Ketika predikat presiden telah menjadi teks sedemikian, ia segera jadi makhluk tafsir. Pada titik ini, segala tindak dan perilaku presiden adalah sumber informasi yang memberikan ruang terbuka untuk ditafsir. Di sini, predikat presiden telah melampaui ranah politik. Komunikasi presiden bukan lagi komunikasi praksis-politik, melainkan telah masuk ke dalam ranah signifikasi (John Fiske, 1990). Presiden bukan sekadar sekumpulan pesan, melainkan konstruksi makna. Dalam komunitas tafsir, pemaknaan dan ketepatan makna tak pernah jadi milik mutlak seseorang atau kelompok tertentu. Itu sebabnya Fiske mengatakan: tak pernah ada tafsir salah, yang ada tafsir berbeda. Kebenaran tafsir bersifat metodologis.

Demikianlah, di hadapan 250 juta penduduk, presiden bisa jadi memiliki makna sejumlah itu pula. Di dalamnya bisa hadir pujian setinggi langit, juga cercaan securam palung di lautan. Keduanya adalah kritik, timbangan baik dan buruk. Dengan cara berbeda, ia memberi makna bagi eksistensi kepresidenan seorang presiden. Belum lagi jika kita bicara soal intrik politik. Hingga situasi terburuk yang dialaminya, seorang politisi harus paham bahwa itu adalah bagian dari risiko politik yang harus dihadapi.

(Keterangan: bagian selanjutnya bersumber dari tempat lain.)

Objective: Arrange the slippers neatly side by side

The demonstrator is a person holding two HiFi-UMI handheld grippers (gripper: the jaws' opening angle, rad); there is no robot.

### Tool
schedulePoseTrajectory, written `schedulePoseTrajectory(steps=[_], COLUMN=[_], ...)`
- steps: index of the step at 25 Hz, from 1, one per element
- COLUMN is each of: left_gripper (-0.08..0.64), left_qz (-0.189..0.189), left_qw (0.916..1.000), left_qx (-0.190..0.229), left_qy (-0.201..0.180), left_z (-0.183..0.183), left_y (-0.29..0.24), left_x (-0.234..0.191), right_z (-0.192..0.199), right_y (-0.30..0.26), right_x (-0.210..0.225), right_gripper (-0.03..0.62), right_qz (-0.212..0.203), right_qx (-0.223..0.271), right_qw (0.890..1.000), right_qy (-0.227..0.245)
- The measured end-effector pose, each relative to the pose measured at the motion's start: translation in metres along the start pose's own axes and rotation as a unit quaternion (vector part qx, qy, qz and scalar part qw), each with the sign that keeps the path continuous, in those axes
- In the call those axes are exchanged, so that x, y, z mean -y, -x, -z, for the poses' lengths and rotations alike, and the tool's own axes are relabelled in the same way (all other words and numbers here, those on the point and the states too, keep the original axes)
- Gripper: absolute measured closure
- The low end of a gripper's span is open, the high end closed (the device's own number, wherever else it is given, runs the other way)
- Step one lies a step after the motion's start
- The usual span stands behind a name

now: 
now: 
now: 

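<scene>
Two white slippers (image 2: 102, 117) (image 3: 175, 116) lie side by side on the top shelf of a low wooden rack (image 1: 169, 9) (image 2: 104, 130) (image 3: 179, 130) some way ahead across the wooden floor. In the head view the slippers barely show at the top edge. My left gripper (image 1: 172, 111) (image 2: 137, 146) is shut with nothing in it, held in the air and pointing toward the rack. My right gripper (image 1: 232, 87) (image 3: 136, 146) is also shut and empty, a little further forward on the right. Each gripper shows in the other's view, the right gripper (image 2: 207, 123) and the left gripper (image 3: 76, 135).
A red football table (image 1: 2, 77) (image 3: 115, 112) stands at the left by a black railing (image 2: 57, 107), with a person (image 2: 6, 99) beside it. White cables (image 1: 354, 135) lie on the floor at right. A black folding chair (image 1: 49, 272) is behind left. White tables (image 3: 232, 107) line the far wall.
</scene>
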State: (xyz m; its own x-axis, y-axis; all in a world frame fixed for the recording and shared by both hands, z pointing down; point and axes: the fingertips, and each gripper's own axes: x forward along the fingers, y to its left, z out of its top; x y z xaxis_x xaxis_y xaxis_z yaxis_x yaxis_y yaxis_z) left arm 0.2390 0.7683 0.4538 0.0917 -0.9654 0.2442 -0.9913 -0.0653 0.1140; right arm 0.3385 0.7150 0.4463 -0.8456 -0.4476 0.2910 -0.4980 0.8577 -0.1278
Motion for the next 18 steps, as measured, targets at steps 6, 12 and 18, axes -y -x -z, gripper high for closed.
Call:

Dengan begitu, seorang presiden—predikat yang meniscayakan dirinya sebagai negarawan— semestinya tidak menyikapi hal yang terburuk pada dirinya sebagai ”fitnah”, misalnya. Jika sesuatu yang serupa menimpa rakyat atau bangsanya, barulah hal itu bisa dirasakan sebagai fitnah oleh presidennya. SBY memang manusia biasa, tapi Presiden SBY bukan. Ia subyek utama bangsa. Sebab itu, mau tak mau, suka tak suka, ia harus jadi tidak biasa.

Bukankah begitu pemimpin sejati dipilih sejarah. Ketika pisau bermata dua ditusukkan Abu Lu’lu’ah ke perut Umar bin Khatab, pemimpin besar ini berkata, ”Itu bagian dari titah Tuhan,” bukan buah kedengkian manusia. Umar pun melarang membunuh si penusuknya. Khalifah ini bahkan menyuruh wudu, shalat, dan ibadah haji kepada orang yang telah berucap akan membunuh Lu’lu’ah jika Umar menghendakinya. Umar sadar betul: takdir menjadi pemimpin besar sering buruk secara fisik, tapi itu risiko yang mesti diambil. Maka, demikianlah pula Gandhi ditembak, dan Soekarno dikucilkan di akhir kehidupannya. Bukalah riwayatnya, bukankah tidak ada keluhan dari mereka?

Mereka menyerahkan kepada sejarah untuk mengambil alih hak jawabnya. Dan, sejarah ternyata memang memilihnya. SBY memilih cara lain. Tentu sah. Selalu ada pilihan, dengan begitu, menjadi judul yang tepat.